Point 5 is you getting mad that you left too many games and got punished for it. Good, I'm glad you got punished. It's a team game, if I'm on your team and you leave mid-game, you are fucking me over, and you're also fucking over whoever gets thrown into the game to replace you after your team was left at a disadvantage. Yes, you paid for the game, but so did I, and so did everyone else playing, and just because you paid doesn't mean you get to screw over the other people who also paid. That shit needs to be discouraged. Emergencies happens and you had to leave for something beyond your control? Good thing the game doesn't instantly punish you after the very first time it happens. If it's happening so frequently that you are being punished, what that means is you should probably work on fixing your console or your network connection before you play, and if you can't fix them then
you probably shouldn't be playing a multiplayer only competitive team game. And you say normal games don't do that but that's flat out untrue, because using LoL as yet another example, which is still the biggest competitive multiplayer game out there and thus easily classified as 'normal', they do that too. The games which don't punish you for leaving mid-game tend to either be not teamwork oriented, not highly competitive, or bad. So for the purposes of maintaining their status as a competitive team oriented game, Overwatch punishing you for leaving too many games is not poor game design, it's
good game design.
And then point 6 of course, as we established, is just a load of bullshit with some prejudicial undertones. Also, just like point 1, it has absolutely nothing to do with game design to begin with, and you even basically admitted this when you brought it up, so don't even start trying to frame this as being all about game design.
Some aspects match the characters, but many just feel forced for the sake of diversity rather than improving the character.

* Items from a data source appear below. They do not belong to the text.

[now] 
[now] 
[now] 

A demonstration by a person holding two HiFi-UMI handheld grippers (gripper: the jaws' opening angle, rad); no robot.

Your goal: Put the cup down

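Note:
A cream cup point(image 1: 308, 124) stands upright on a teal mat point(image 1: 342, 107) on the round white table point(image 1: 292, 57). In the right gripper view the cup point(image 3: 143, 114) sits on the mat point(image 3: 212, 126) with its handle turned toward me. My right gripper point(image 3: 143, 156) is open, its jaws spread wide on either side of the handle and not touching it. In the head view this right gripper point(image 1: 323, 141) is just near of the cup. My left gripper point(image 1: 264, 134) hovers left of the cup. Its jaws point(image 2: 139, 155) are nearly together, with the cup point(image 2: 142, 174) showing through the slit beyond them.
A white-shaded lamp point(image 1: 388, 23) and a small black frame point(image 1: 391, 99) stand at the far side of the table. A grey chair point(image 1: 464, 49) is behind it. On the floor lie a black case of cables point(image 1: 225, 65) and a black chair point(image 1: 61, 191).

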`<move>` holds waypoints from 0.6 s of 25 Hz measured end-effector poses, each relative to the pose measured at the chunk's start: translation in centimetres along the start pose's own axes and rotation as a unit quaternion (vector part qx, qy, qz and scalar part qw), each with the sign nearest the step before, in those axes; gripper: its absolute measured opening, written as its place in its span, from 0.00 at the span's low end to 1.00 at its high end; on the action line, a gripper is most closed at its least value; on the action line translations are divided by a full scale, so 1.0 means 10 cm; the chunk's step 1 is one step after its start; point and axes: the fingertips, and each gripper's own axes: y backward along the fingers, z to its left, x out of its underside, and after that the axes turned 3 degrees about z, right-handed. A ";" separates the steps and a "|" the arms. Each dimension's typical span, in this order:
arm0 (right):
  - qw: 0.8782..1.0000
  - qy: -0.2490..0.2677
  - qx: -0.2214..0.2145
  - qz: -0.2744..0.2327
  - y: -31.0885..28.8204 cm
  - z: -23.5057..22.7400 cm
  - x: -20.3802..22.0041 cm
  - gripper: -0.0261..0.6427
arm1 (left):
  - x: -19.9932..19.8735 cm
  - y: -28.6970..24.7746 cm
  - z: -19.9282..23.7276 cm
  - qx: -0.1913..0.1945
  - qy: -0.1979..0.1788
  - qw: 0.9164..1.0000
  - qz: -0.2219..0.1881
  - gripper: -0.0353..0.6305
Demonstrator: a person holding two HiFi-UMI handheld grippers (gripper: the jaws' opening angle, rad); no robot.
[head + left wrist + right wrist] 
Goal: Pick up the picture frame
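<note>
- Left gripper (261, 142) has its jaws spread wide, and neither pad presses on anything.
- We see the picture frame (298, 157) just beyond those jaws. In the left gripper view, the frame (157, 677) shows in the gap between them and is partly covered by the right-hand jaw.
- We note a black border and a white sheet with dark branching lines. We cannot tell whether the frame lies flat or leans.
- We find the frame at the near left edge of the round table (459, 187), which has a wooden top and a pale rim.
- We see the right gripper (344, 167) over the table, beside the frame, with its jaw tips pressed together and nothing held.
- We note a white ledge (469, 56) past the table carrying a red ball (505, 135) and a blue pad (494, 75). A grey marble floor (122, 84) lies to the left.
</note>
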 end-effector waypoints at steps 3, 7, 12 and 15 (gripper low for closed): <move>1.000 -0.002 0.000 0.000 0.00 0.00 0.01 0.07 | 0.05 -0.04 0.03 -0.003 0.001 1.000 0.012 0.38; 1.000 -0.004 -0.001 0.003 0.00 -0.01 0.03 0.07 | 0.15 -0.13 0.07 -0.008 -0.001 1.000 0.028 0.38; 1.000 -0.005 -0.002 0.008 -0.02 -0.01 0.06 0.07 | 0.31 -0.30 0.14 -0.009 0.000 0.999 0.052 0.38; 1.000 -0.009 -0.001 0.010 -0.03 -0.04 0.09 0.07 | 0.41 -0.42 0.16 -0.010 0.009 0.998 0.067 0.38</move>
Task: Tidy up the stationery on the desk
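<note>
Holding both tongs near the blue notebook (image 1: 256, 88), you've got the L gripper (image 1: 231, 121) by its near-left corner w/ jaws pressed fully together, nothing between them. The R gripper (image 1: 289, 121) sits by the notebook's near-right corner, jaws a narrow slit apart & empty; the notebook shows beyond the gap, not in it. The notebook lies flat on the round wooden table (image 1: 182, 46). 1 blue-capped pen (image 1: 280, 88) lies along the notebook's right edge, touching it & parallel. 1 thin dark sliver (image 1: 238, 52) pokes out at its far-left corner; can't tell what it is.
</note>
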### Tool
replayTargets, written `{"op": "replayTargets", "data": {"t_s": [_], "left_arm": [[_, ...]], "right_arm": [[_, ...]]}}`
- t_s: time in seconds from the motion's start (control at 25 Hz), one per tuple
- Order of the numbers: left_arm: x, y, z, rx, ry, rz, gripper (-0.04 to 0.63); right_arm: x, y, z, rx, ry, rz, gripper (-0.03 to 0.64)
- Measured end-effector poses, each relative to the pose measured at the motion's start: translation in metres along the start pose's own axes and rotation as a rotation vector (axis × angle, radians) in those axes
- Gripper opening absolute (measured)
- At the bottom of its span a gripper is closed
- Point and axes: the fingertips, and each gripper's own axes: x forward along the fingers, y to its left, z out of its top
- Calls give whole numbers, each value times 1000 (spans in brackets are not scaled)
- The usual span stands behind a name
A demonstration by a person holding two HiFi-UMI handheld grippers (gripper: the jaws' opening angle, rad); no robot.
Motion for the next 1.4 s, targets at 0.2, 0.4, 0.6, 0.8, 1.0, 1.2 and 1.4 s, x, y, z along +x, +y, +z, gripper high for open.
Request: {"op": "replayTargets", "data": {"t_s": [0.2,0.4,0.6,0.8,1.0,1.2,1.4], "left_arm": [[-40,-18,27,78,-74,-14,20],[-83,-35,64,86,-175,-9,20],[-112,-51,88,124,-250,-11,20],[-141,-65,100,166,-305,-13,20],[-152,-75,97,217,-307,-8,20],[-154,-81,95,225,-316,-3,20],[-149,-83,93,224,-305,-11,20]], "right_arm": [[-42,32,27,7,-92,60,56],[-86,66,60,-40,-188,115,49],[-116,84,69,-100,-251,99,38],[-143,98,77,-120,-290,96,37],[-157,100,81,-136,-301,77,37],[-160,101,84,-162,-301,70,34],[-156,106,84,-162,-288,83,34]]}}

And you've yet to explain how that's a bad thing. If every character was the exact same as they are now except there was no diversity in culture and they were all white men, would the game be better for it? Or because you keep insisting that 'white male' is not the default (even though it is), what if every character in Overwatch had the exact same personality and playstyle but they were all gay black women, would the game be better for it? Would making them all less diverse make the game better? Because if that answer is no (and you've yet to explain how it wouldn't be), then that means that diversity for the sake of diversity isn't inherently bad but rather just a neutral character design choice. Neutral and Bad are not synonyms.